Being virtually a first work, Hippos bears little resemblance to the later writing styles of either Kerouac or Burroughs. There's none of Kerouac's breathless "bop prosady", none of the nightmarish surreality of Burroughs' solo novels. What you get instead is a straightforward dual account of an event that forged lifelong bonds among the Beat writers: Lucien Carr's murder of their friend David Kammerer. In the novel, which is told in alternating chapters by "Will Dennison" (a character not far removed from Burroughs) and "Mike Ryko" (a sailor not far removed from Kerouac), the strange and still-baffling relationship between the magnetic young Carr ("Phillip") and his obsessed former Scout leader Kammerer ("Ramsey Allen") plays out like a manic tango. The gang's aimless wanderings, wild parties, lofty ambitions, and philosophical musings have an edge of desperation from the very beginning, but the inexplicable conclusion still comes as a harsh blow.

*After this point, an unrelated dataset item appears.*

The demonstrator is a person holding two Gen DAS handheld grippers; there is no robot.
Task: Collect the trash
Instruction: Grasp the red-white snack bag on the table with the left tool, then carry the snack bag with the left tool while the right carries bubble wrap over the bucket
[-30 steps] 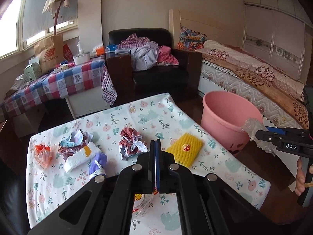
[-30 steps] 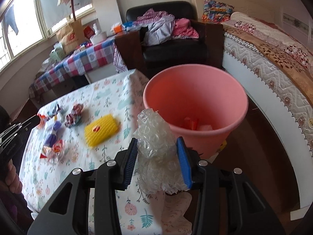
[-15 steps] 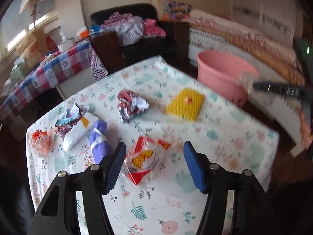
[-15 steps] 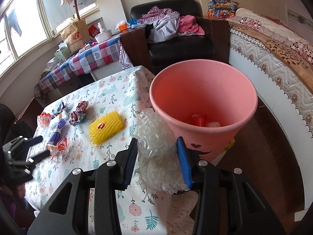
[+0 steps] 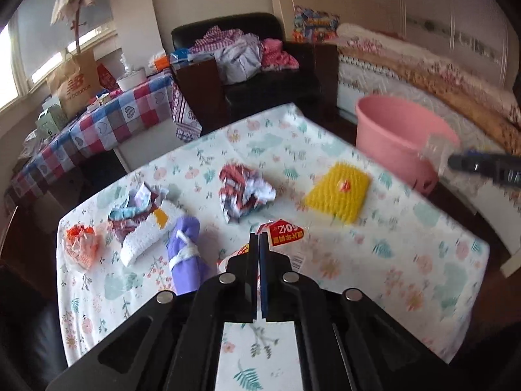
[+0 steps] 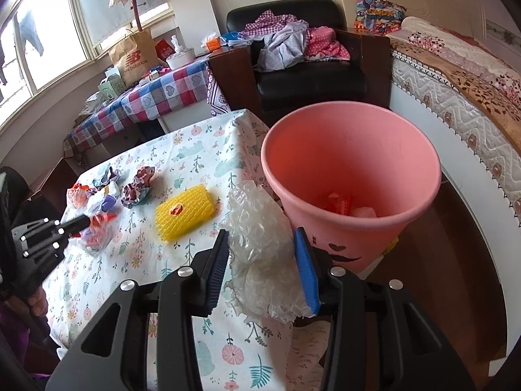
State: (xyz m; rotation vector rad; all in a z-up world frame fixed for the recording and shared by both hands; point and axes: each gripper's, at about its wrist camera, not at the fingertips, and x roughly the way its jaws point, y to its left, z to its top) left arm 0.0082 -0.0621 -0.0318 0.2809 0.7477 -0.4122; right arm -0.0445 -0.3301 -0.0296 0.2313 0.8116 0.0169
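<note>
My left gripper point(image 5: 259, 235) is shut on a clear snack wrapper with a red label point(image 5: 286, 233) that lies on the floral table point(image 5: 423, 244). From the right wrist view, the left gripper point(image 6: 85, 221) meets the snack wrapper point(image 6: 97, 233) at the table's left. My right gripper point(image 6: 261, 231) is shut on a wad of bubble wrap point(image 6: 260, 260), held just left of the pink bucket point(image 6: 358, 143), whose bottom holds some trash. Still on the table are a yellow foam net point(image 5: 338, 192), a crumpled red-white paper point(image 5: 244, 192), a purple bundle point(image 5: 185, 251) and an orange net point(image 5: 79, 244).
The pink bucket point(image 5: 390, 137) stands on the floor off the table's right corner, beside a bed point(image 6: 456, 91). A black armchair point(image 6: 309, 78) piled with clothes and a checkered side table point(image 6: 156, 94) stand behind the floral table.
The left gripper opened over the snack wrapper, sank toward the table and closed on it. The right gripper kept the bubble wrap beside the bucket.
</note>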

As a cathartic effort and as a first novel, Hippos is superior to most semi-autobiographical works, but I couldn't help wondering if we would have gotten a much different story from an older Kerouac and a wiser Burroughs. The sexual conflict experienced by most, if not all, of the Beats peeks through the veneer of machismo more persistently than in Kerouac's later works, while Burroughs' bisexuality remains firmly masked, leaving the reader to wonder if either man then possessed the insight necessary to grasp such a complex relationship at that point in their lives.